День пятницы прошел в разборке вещей, благоустройстве, походах в бакалею и в ЖЭК, в бабкиных расспросах про столичную жизнь. Кондиционеров не было, обнаружила Рита уже в горячей прихожке, задыхаясь, как рыба на суше. Два вентилятора. Один выглядел как бомбардировщик-бонсай: с огромными толсто-резинными лопастями, издающий звук бреющего полёта. Другой был легкий круглый пластик китайского производства, который она и закрепила на ребре — забытый предмет мебели! — секретера, направив его маломощную струю на свою кровать-полуторку.
Ранним вечером в дверь позвонили, провоцируя бабкин припадок. На пороге мялся Кашкин, краснолицый и смущенный. Рядом с ним, в независимой позе и с открытым взглядом, стоял пятилетний белокурый ангел, по-свойски шагнувший в дом, чтобы броситься тискать кошек.
— Кристина, — беспомощно позвал Кашкин, — доча, вернись…
— Пусть ее, — сказала Рита — и сурово: — Емелю мою ты не получил, следовательно.
— Час назад получил, — со стыдом пробормотал Кашкин. — Думаешь, здесь просто с интернетом?
— А что?
— Единственный клуб: предлагает «услуги электросвязи». — Рита, смеясь, «сделала глаза», и потом отмахнулась:
— Неважно, мне Радлов помог, они там были.
— Опять я тебя не встретил, — казнился Кашкин, — как и тогда…
— Когда «тогда»? — спросила она с недоумением, готовя сумку к выходу.
— Да еще вон когда, — махнул он рукой в прошлое.
Отчего он всегда такой полувнятный? — подхватив Кристину, они покинули дом.
В центре, неподалеку от белых кремлевских стен, лежал бульвар, примыкая к скверу с гигантскими акациями запущенного вида и двумя памятниками: одним абстрактным — аллегория подвига, и другим — вполне человеческим телом матроса, мускулистого и обремененного всеми видами оружия, как Шварценеггер на постере «Чужого». Только, в отличие от того, матрос стоял, несколько опустив плечи и согнув ногу в колене, с видом усталого разочарования. Вдоль бульвара и везде по скверу теснили друг друга пивные и кафе, различавшиеся цветом солнечных зонтов над столами. Названий у этих мелких заведений не было, поэтому о встрече договаривались так: «Приходи после шести в Желтые Зонты!» или «Завтра в Синих Зонтах!»
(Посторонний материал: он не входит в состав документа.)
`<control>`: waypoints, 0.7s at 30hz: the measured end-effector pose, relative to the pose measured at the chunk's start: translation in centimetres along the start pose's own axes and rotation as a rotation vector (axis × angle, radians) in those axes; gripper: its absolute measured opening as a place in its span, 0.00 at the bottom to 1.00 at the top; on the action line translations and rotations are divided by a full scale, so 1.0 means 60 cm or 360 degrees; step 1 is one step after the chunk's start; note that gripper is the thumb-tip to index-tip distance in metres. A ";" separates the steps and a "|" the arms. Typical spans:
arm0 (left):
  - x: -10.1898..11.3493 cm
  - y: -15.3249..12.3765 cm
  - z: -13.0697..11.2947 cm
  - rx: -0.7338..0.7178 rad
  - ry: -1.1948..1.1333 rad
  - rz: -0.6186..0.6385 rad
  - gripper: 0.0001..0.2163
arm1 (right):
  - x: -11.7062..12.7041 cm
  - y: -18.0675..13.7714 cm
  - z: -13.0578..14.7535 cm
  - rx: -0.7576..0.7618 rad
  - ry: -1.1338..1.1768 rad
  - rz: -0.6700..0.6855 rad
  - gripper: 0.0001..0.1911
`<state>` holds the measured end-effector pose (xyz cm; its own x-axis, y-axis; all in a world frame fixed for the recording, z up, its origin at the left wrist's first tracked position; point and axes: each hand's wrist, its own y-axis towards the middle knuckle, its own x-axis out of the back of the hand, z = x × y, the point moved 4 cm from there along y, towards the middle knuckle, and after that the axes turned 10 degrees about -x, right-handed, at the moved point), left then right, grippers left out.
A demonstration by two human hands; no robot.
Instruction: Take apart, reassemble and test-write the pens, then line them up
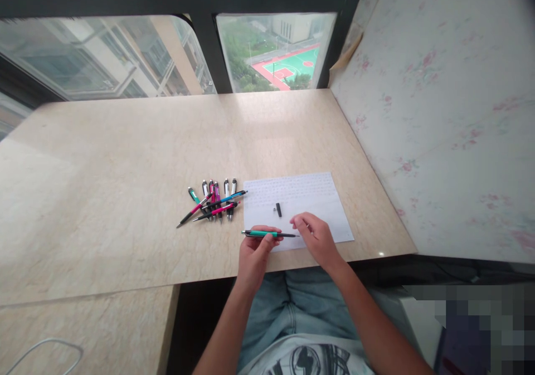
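My left hand is closed around the barrel of a green pen, held nearly level over the paper's lower left. Its thin bare refill end points right. My right hand is beside that end, its fingers curled together; whatever they may hold is too small or hidden to name. A sheet of paper with faint rows of writing lies beneath both hands. On it rest a black pen grip and, just left of that, a tiny metal-looking piece.
Left of the paper, several pens in pink, blue, green, purple and white lie in a crossed pile on the beige stone counter. A flowered wall borders the right side, windows the back. A white cable curves at lower left.
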<state>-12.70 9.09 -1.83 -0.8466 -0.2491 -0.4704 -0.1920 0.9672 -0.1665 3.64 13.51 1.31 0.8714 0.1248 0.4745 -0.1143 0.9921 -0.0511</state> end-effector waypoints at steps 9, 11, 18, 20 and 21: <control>0.001 -0.010 0.001 -0.0060 0.0064 0.0063 0.13 | 0.009 -0.027 0.017 0.0062 -0.0065 0.0356 0.11; 0.004 -0.012 -0.003 -0.0041 0.0100 0.0144 0.09 | 0.013 -0.028 0.017 0.0093 -0.0062 0.0341 0.10; 0.022 -0.007 -0.002 -0.0053 0.0220 0.0228 0.08 | 0.017 -0.030 0.026 0.0124 -0.0198 0.0458 0.17; 0.025 -0.006 0.000 -0.0050 0.0264 0.0249 0.09 | 0.017 -0.029 0.026 0.0153 -0.0164 0.0474 0.18; 0.026 -0.006 0.001 -0.0053 0.0291 0.0258 0.09 | 0.016 -0.029 0.027 0.0179 -0.0138 0.0469 0.17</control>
<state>-13.93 8.34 -2.57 -0.9428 -0.0803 -0.3237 -0.0601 0.9956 -0.0718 3.94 11.87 3.27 0.7496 0.4005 0.5270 -0.4117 0.9055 -0.1025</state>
Рита исподволь вертела головой, приоткрыв рот, с веселым изумлением и подавленностью. Нравы изменились, так же как местная инфраструктура. Сохранился только климат.
По бульвару, минуя столики шести кафе подряд, где на нее оборачивались в ритме «волны» болеющего стадиона, в сливочном комбинезоне и с фигурой Мэрилин Монро, шла девица, ослепляя золотой верхней челюстью. Молодые женщины вокруг сидели в мини, их загорелые ляжки с явным целлюлитом здесь называли только аппетитными. У всех были доступны глазу цветные треугольники белья — и мужчины пялились в колени дамам, своим и чужим, что тоже было местным правилом хорошего тона. Для красавицы считается роскошным напиться в умат пивом «Волжанин» и клевать носом над столиком — это знак и привлекательность большой драмы.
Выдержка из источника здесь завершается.